Each of the trajectories outlined corresponds roughly to a part of the
program. The academic component of the program is designed to help
the student develop theological intelligence.
The field placement
is critical to the success of the second trajectory, as are courses
in the
In Ministry Year . The third trajectory, that is, the cultivation of a spiritual life,
is less formalized than the others. In all years of the program,
however, students are expected (a) to take part in the liturgical
life of the college by attending and leading the daily office and by
attending and serving the Eucharist ; (b) to attend the college’s
annual orientation retreat and the winter term quiet day ; and (c)
to seek out a spiritual director. There is also a required course on
Patterns in Spirituality.
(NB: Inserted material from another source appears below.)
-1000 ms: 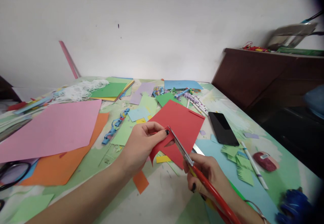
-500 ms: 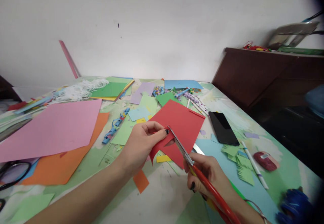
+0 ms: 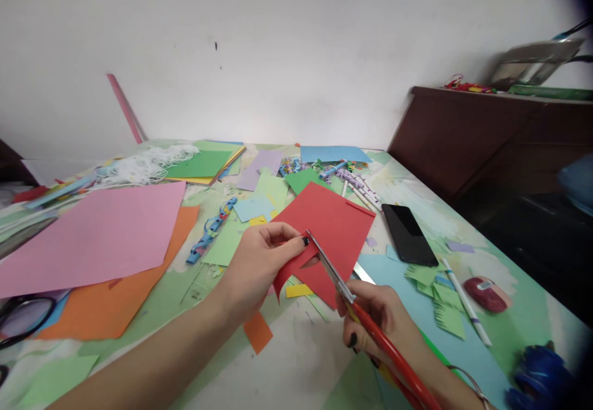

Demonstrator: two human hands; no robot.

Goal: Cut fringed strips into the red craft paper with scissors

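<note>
My left hand [image 3: 266, 252] pinches a small piece of red paper [image 3: 290, 269] between thumb and fingers, and its lower corner curls down. Wrapped round the red handles of a pair of scissors [image 3: 337, 280] is my right hand [image 3: 377, 317]. The narrow blades look nearly closed, with their tip at the paper beside my left thumb. Behind the hands lies a larger red sheet [image 3: 336, 218] with a folded strip at its right corner. I cannot tell whether the pinched piece is joined to it. A yellow scrap [image 3: 299, 290] and an orange scrap [image 3: 257, 332] lie below the hands.
A pink sheet [image 3: 102, 231] overlaps an orange sheet [image 3: 139, 299] on the left. A blue decorated paper roll [image 3: 212, 230] lies nearer the middle. To the right are a black phone [image 3: 409, 235], fringed green scraps [image 3: 442, 302] and a white stick [image 3: 466, 301]. White string [image 3: 148, 164] is heaped behind.
</note>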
Finally, the integrative project is met,
in part, by the Ministry Seminars and the four-part Integrative
Paper.
The M.Div. program
is integrated with the Bachelor of Theology program of
the Faculty of Religious Studies of McGill University.
Students must
have a first degree to be admitted to the 60-credit B.Th. program
which, combined with the In Ministry Year, amounts to a three-year
course of full-time study leading to the M.Div. degree.